If I were to call this any “school” of painting, I guess Expressionism would be the closest I would come. The more I painted, the more I wanted to express a fierce and gloomy day portending rain and hail, or rain and hell.

Another value study, too.  Impressed?

Look!  I put in some sheep!

Forest Road

I’d forgotten how much fun painting with gouache can be! Today, a painting of a forest road running through a lot of trees, but not so heavy with leaves that light doesn’t shine through. I began with a value study – again, more for shapes I think in light and dark.

The first layer of the painting had thin washes to set up the light green in the distance. Then, general dark shapes were added after the road was limned. The trees were then painted, dark to light, using long strokes with a round brush. After that, a flat was used for broad sweeps of the road. Finally, dabs of color to create a sense of dappled light on leaves. Final touches included some dashes of white and a blackish mix (purple, green, black) for lines and bits of contrast. What I really liked is the ivy climbing up the trees, creating bright splotches of color. Altogether, I think it worked quite well.

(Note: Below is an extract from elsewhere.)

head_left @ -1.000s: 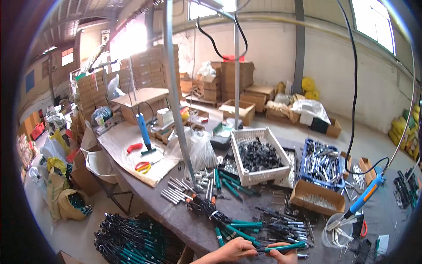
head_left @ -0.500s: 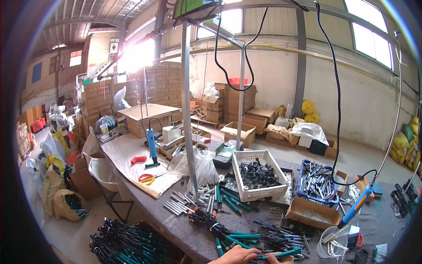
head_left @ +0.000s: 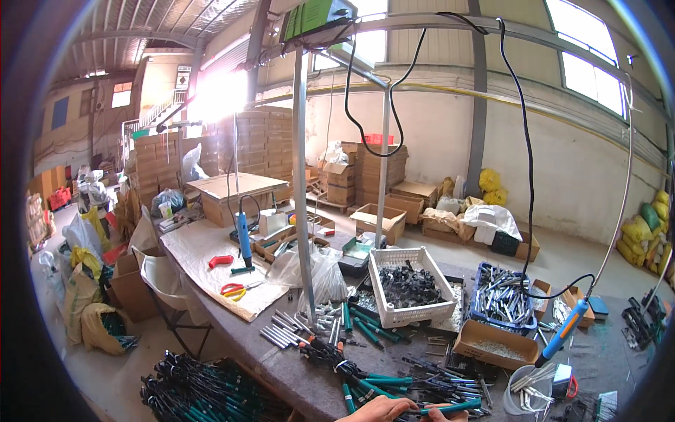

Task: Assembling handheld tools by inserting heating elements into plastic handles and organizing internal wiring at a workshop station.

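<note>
At the lower edge of the head view, my left hand [head_left: 385, 408] and my right hand [head_left: 447, 413] are close together, both with bent fingers. Between them lies a teal tube [head_left: 460, 406] with a dark thin part at its left end; both hands grip it, and its right end sticks out past my right hand. Fingertip detail is partly cut off by the frame edge. Just beyond my hands, several thin dark rods [head_left: 443, 383] lie in a heap. Left of that, a tied bundle of black-and-teal parts [head_left: 346, 366] rests on the table.
A white crate [head_left: 411, 313] of black parts stands ahead, beside a blue basket [head_left: 503, 309] of metal pieces. A cardboard tray [head_left: 485, 350], a clear tub [head_left: 517, 401] and a hanging blue electric screwdriver [head_left: 562, 334] are on the right. More black-and-teal bundles [head_left: 204, 394] lie below the table's left edge.
The view has tilted slightly, shifting the surroundings a little. Both hands stay on the teal tube in almost the same place, with only small finger movement.
</note>
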The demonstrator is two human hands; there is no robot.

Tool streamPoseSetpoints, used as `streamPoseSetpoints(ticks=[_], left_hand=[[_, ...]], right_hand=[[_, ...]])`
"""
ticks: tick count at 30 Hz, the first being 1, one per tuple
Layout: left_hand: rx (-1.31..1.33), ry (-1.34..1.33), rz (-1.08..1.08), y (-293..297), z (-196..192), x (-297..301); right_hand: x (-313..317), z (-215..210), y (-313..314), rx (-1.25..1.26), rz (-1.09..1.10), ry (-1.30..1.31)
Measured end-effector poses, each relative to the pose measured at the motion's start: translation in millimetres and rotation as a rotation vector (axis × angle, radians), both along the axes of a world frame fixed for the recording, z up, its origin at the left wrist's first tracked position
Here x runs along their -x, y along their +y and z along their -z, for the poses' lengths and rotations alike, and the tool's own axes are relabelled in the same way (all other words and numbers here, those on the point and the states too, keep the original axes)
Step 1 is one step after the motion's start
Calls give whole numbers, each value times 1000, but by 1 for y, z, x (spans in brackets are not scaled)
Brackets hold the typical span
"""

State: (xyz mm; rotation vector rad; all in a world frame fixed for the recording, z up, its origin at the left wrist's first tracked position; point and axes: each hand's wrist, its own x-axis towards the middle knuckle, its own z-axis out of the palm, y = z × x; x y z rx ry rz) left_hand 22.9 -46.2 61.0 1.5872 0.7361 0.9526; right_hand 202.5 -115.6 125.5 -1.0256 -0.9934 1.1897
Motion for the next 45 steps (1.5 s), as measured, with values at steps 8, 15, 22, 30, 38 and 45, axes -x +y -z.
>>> streamPoseSetpoints(ticks=[8, 15, 22, 30, 38, 45], left_hand=[[302, -180, 3, -25, -58, 15], [-80, 25, 131, -8, -39, 22], [-44, 214, 242, 5, -33, 28], [-232, 92, 250, 6, -34, 26], [-301, 146, 244, 6, -37, 52], [-305, 226, 218, 7, -38, 55]], right_hand=[[0, -3, 1, 13, 91, -148], [-9, -4, -2, 43, -69, 21], [-10, -1, -1, 34, -20, -97], [-19, 1, 1, -16, -138, -177], [-3, -13, 6, -4, 17, -186], [-10, -5, 6, 78, -83, -177]])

The value study is becoming valuable. Yeah, really. It helps me see where strong shapes against light shapes create visual interest and leading lines. Value studies are general but the painting becomes more specific.

Church in the Dunes

Southern beaches, from the Carolinas around Florida and along the Gulf of Mexico coast, have a quality very unlike that of California or New England. Soft white sand, beaches beautifully wide and flat, sea oats, and dunes that catch the breath. The sky is vast and expansive, clouds build up, and there is something grander than can be described. I am trying to capture this, from reality and from imagination.

If you have noticed, over the past several months my paintings, in pastel, gouache, and watercolor, have been centered on the theme of water. Rivers, ocean, lakes. I am beginning to feel comfortable with water now, and it is time to expand the subject matter. Now, simple buildings are going to be included, and sand. Sand is remarkably hard to paint! It varies from dark beige-brown to incredibly bright and white. There is also black sand, but I’m not there yet!

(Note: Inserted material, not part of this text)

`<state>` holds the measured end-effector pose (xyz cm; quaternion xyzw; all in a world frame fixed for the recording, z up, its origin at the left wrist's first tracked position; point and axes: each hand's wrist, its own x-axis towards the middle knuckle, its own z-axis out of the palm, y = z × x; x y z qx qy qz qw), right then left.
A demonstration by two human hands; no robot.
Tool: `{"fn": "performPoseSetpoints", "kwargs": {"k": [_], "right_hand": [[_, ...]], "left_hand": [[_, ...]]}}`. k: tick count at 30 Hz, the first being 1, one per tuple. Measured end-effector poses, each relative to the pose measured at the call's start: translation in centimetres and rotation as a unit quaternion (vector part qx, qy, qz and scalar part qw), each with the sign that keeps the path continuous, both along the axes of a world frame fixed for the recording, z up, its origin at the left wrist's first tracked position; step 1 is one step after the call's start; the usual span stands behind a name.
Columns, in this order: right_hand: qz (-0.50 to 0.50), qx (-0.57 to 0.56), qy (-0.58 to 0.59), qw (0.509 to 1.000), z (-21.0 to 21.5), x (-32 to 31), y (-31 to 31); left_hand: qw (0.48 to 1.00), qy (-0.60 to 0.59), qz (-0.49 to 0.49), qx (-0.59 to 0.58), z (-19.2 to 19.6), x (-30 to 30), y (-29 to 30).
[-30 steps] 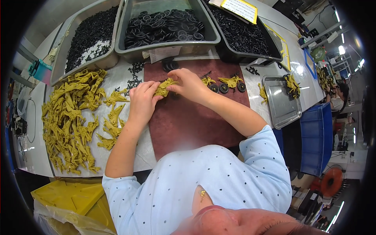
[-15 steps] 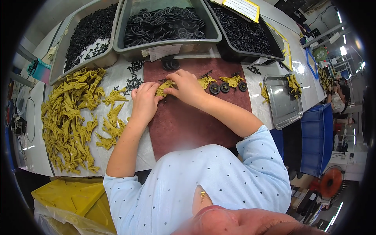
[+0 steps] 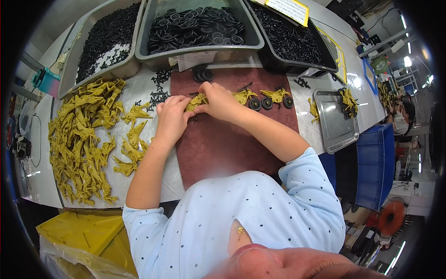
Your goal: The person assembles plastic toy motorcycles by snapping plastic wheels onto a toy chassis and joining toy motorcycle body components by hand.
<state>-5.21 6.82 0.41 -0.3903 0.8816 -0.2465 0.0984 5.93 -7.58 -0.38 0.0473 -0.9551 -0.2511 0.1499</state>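
A: Nearest the camera, the person's light blue dotted top fills the lower frame, and both bare forearms run up from it onto the dark red mat (image 3: 218, 149).

B: And the hands?

A: They meet near the mat's far left corner. The left hand (image 3: 171, 116) and the right hand (image 3: 222, 101) are both curled closed around one yellow plastic toy body (image 3: 197, 101), fingertips pinching it from either side, just above the mat.

B: What lies around them?

A: On the left, a big heap of yellow bodies (image 3: 83, 144) spreads over the white table (image 3: 153, 176). To the right on the mat stand finished yellow pieces with black wheels (image 3: 272, 98). Small black parts (image 3: 159, 93) lie scattered just beyond the left hand.

B: Farther off?

A: Three grey bins: one with small black bits (image 3: 104, 42), one with black wheels (image 3: 195, 28), one with more black parts (image 3: 290, 39). A steel tray (image 3: 332, 121) sits at the right.

B: What might go wrong?

A: Probably a small part slipping from so tight a pinch and getting lost among the loose black pieces; or a forearm sweeping the finished row, since the right arm passes close by it.
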Motion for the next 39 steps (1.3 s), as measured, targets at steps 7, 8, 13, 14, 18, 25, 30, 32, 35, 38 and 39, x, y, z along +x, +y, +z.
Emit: {"fn": "performPoseSetpoints", "kwargs": {"k": [7,8,13,14,18,25,30,32,35,38,39], "right_hand": [[0.006,0.026,0.013,1.0,1.1,0.0,-0.3],[0.008,0.032,0.018,0.999,1.3,0.0,-0.4],[0.009,0.027,-0.006,1.0,1.6,-0.2,-0.7],[0.012,0.013,-0.001,1.0,1.3,-0.3,-0.6],[-0.02,-0.064,-0.065,0.996,1.0,-1.7,-0.3],[0.031,-0.056,-0.053,0.997,2.3,-2.0,0.7],[0.032,-0.037,-0.065,0.997,1.8,-1.8,0.4],[0.032,-0.035,-0.08,0.996,2.2,-1.8,0.4],[0.039,-0.028,-0.08,0.996,1.8,-1.8,0.5],[0.046,-0.019,-0.057,0.997,1.1,-1.9,0.4],[0.046,-0.014,-0.048,0.998,0.9,-1.9,0.3]], "left_hand": [[1.0,0.011,0.003,-0.027,-0.1,0.0,0.1],[1.0,0.013,0.005,-0.027,-0.1,0.0,0.2],[0.998,0.021,0.014,-0.051,-0.4,0.0,0.5],[0.999,0.015,0.014,-0.048,-0.3,0.0,0.5],[0.999,0.0,0.014,-0.038,0.0,0.2,0.5],[0.999,0.003,0.013,-0.04,0.1,0.2,0.7],[0.999,0.0,0.022,-0.04,0.1,0.3,0.5],[0.999,0.004,0.022,-0.045,0.0,0.3,0.5],[0.998,0.014,0.024,-0.058,-0.1,0.3,0.5],[0.997,0.021,0.022,-0.065,0.0,0.2,0.6],[0.998,0.023,0.019,-0.064,0.1,0.2,0.6]]}}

Today’s painting is a church, tucked in the dunes of some coastal island. Sandy, dirt roads run between dunes with scrubby vegetation. It works.

A Study from Vernon Nye

I decided to use a study by the watercolorist Vernon Nye.  He caught the back country of California perfectly – the hills and trees in particular.  It was a fun study and I liked it because it pointed out to me how deceptively simple the hills can seem, but they really are not.  The road, too, was another eye-catcher.  I have driven along a number of back-road highways throughout the state, and you feel like you are the only person in the world.  The perspective was a great challenge, too.  Altogether, a good study of something in my own back yard, and I can take what I learned into future paintings.